TASK OBJECTIVE => Your reply should reproduce all the data below exactly while excluding the pictures.

============================================================

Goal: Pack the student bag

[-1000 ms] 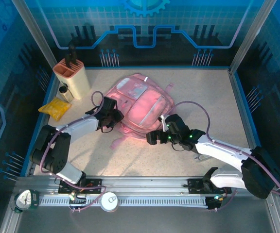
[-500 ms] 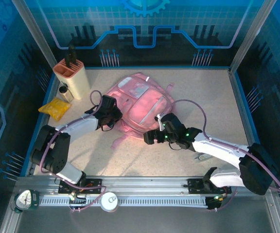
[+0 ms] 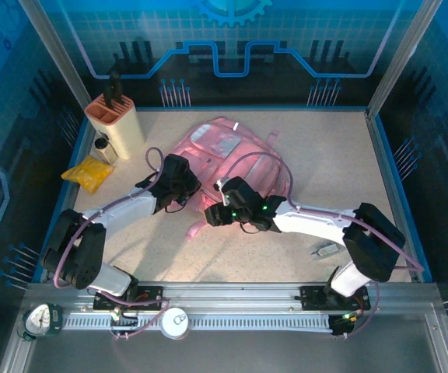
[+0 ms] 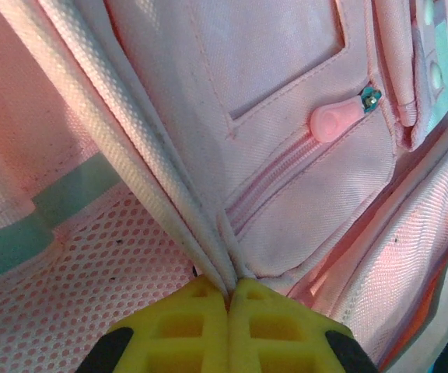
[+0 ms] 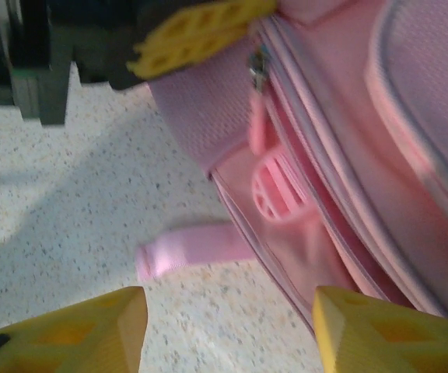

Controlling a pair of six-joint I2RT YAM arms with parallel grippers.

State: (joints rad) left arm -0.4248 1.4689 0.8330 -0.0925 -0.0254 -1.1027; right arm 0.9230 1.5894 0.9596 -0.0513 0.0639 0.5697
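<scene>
Mid-worktop, the right gripper (image 5: pixel 228 326) is seen wide open and empty beside a zip pull (image 5: pixel 257 128); just beyond, the left gripper (image 4: pixel 228 294) is clamped on the piped seam (image 4: pixel 127 155) of the student bag (image 3: pixel 216 140), spread toward the far edge. That thin pinch could be lost if the zip is tugged.

Grouped at the far left of the table (image 3: pixel 341 155): a beige holder (image 3: pixel 117 126) with dark handles (image 3: pixel 115 87) upright in it, a small jar (image 3: pixel 103 148) (contents too small to tell) just beside it, a yellow packet (image 3: pixel 89 172) nearer, and, well apart at right, a small grey piece (image 3: pixel 327 249).
</scene>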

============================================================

TASK SOLUTION =>
Goal: Pack the student bag

[-1000 ms] 
[-500 ms] 
[+0 ms] 
[+0 ms] 
[+0 ms] 

Controlling a pair of six-joint I2RT YAM arms with parallel grippers.

State: (joints rad) left arm -0.4248 1.4689 0.8330 -0.0925 -0.0254 -1.1027; right arm 0.9230 1.5894 0.9596 -0.0513 0.0639 0.5697
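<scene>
Mid-worktop, the right gripper (image 5: pixel 228 326) is seen wide open and empty beside a zip pull (image 5: pixel 257 128); just beyond, the left gripper (image 4: pixel 228 294) is clamped on the piped seam (image 4: pixel 127 155) of the student bag (image 3: pixel 216 140), spread toward the far edge. That thin pinch could be lost if the zip is tugged.

Grouped at the far left of the table (image 3: pixel 341 155): a beige holder (image 3: pixel 117 126) with dark handles (image 3: pixel 115 87) upright in it, a small jar (image 3: pixel 103 148) (contents too small to tell) just beside it, a yellow packet (image 3: pixel 89 172) nearer, and, well apart at right, a small grey piece (image 3: pixel 327 249).
</scene>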

Nothing remains to be answered in this exercise.